Task requirements:
In the entries that follow, how many lines contain "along"? Answer with the number only.

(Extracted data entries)
:::

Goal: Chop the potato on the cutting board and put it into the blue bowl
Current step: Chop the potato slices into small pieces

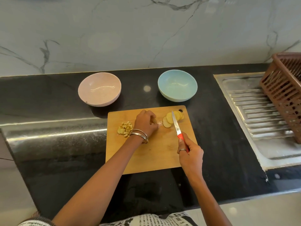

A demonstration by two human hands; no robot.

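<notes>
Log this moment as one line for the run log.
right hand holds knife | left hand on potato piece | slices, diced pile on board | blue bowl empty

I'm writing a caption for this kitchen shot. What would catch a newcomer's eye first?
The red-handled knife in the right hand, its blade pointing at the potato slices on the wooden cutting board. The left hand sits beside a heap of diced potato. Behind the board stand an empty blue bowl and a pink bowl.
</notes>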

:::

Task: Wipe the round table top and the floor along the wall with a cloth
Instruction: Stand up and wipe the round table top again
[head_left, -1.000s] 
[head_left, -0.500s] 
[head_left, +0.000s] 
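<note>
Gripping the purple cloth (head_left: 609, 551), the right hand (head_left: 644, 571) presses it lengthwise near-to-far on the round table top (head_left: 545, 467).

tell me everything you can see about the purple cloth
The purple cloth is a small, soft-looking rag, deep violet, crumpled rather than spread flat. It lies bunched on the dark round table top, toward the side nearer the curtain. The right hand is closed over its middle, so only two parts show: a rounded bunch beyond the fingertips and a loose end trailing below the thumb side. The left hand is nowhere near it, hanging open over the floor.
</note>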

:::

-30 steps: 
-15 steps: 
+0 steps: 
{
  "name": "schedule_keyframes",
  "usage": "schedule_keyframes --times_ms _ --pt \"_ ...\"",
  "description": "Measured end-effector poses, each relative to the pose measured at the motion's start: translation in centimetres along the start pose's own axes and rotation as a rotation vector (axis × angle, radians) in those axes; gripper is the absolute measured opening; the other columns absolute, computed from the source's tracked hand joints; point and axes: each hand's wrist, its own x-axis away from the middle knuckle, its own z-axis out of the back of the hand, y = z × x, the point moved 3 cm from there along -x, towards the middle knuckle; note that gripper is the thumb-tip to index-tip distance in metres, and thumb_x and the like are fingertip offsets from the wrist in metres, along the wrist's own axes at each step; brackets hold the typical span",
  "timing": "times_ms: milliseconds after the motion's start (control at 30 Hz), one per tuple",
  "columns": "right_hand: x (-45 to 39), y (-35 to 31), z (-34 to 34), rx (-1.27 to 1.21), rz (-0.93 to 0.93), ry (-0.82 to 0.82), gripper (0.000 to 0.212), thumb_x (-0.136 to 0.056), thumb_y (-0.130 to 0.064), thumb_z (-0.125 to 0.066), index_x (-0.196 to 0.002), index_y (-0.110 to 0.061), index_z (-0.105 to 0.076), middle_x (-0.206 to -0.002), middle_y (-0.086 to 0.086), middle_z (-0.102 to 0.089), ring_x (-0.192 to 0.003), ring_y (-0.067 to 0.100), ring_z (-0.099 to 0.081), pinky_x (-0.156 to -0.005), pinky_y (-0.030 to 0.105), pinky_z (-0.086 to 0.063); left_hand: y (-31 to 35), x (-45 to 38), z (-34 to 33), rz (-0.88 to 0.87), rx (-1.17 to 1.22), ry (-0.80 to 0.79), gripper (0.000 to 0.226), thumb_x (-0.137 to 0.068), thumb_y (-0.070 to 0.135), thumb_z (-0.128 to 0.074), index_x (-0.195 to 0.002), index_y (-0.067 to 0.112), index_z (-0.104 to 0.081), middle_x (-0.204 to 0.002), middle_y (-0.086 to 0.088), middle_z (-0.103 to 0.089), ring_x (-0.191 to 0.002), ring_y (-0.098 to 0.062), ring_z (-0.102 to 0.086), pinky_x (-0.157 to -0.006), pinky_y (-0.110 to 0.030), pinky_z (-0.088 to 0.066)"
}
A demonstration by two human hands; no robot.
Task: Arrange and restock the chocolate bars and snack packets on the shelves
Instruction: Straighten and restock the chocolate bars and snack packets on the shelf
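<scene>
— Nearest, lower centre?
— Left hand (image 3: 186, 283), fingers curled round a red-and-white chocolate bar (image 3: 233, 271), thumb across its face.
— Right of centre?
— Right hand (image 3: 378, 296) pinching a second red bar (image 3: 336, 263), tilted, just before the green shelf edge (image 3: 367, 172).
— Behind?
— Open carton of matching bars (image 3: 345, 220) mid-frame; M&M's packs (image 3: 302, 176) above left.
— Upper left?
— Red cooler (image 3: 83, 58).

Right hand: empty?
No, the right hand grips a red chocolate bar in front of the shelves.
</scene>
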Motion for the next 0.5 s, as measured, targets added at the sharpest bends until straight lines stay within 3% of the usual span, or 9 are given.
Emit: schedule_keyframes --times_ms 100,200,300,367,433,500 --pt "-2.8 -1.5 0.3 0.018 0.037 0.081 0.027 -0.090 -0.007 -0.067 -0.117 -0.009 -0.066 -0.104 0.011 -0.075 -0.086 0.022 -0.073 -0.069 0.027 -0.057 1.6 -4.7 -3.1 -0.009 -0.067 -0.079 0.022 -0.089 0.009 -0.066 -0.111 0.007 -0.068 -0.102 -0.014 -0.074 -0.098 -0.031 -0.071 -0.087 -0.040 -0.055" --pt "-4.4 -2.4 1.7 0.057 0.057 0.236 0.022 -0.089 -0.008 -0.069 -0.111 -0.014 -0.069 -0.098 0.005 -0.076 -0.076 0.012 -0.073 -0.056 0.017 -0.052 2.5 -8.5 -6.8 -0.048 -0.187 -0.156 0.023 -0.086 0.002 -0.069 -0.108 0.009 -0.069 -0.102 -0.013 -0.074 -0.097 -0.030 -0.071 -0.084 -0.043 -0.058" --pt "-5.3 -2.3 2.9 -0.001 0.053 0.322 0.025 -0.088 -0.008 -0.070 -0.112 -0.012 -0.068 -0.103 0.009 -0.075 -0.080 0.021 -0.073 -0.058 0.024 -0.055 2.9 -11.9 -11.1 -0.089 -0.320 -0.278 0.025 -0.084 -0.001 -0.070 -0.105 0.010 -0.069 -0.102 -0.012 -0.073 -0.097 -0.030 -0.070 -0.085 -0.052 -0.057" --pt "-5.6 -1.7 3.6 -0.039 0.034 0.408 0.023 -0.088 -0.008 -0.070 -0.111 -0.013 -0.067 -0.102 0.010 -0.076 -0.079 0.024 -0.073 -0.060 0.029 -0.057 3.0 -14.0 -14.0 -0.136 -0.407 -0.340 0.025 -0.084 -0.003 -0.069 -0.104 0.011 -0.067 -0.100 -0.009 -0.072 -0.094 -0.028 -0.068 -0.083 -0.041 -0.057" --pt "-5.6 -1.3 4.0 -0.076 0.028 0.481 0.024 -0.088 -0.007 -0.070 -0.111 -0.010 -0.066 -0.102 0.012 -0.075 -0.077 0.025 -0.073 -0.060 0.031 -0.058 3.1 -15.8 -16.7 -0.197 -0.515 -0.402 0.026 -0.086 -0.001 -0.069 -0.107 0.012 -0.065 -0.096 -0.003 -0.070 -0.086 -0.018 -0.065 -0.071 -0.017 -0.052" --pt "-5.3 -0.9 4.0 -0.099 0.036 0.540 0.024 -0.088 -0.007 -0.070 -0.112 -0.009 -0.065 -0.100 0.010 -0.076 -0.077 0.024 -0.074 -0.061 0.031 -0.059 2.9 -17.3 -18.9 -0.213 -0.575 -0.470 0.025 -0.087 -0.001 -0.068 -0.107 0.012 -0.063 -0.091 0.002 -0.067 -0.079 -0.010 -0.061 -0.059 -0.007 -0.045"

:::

Response to this task:
2